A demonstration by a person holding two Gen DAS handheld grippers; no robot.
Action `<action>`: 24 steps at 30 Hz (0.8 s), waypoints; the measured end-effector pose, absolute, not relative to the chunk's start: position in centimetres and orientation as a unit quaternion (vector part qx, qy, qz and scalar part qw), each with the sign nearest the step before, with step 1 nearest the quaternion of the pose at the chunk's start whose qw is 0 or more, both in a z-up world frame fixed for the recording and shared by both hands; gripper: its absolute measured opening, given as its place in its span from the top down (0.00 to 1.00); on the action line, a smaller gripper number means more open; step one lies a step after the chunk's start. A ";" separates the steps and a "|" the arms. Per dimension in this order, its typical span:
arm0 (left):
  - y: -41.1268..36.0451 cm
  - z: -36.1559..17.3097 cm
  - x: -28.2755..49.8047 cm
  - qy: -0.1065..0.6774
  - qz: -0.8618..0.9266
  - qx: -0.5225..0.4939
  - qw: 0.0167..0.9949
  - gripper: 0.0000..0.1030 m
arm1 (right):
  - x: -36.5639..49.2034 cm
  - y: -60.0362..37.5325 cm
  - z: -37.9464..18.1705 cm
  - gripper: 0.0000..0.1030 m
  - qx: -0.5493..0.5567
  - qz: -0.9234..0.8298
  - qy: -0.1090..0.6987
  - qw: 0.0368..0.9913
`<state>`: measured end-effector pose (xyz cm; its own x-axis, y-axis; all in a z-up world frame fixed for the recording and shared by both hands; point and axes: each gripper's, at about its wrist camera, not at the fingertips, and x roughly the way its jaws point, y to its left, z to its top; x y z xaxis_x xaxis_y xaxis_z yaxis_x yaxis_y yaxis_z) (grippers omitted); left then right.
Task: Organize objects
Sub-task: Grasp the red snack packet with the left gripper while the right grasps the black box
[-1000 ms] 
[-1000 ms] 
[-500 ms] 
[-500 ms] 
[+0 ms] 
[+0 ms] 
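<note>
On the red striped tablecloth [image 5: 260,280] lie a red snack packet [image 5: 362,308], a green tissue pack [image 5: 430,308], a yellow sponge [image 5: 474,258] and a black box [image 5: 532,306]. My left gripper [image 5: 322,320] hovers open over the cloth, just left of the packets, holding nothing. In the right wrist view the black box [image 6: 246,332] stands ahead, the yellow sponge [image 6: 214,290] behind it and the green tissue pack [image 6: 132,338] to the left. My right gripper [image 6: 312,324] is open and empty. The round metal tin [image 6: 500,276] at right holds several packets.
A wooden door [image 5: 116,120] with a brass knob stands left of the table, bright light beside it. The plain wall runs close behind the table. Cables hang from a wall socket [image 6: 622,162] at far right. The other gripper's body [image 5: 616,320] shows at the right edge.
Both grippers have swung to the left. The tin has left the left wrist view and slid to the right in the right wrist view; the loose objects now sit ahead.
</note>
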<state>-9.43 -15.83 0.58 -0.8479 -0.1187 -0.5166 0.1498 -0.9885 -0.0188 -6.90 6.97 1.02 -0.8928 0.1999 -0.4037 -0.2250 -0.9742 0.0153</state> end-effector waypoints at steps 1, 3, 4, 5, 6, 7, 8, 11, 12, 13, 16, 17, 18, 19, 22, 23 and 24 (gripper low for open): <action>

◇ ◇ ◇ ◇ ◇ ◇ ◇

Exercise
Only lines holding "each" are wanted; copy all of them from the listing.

Response to the task
Action `<action>`: 24 steps at 30 Hz (0.8 s), waypoints; the measured end-effector pose, absolute, not relative to the chunk's start: position in centimetres and orientation as a unit quaternion (vector part qx, qy, qz and scalar part qw), each with the sign nearest the step before, with step 1 nearest the quaternion of the pose at the chunk's start whose qw is 0 or more, both in a z-up world frame fixed for the recording and shared by both hands; gripper: its absolute measured opening, given as its place in its span from the top down (0.00 to 1.00); on the action line, a smaller gripper number means more open; step one lies a step after the chunk's start. A ";" separates the steps and a "|" the arms. Per dimension in this order, its typical span:
`<state>`: measured end-effector pose (xyz cm; its own x-axis, y-axis; all in a z-up world frame fixed for the recording and shared by both hands; point and axes: each gripper's, at about its wrist camera, not at the fingertips, and x roughly the way its jaws point, y to its left, z to its top; x y z xaxis_x xaxis_y xaxis_z yaxis_x yaxis_y yaxis_z) (grippers omitted); left then right.

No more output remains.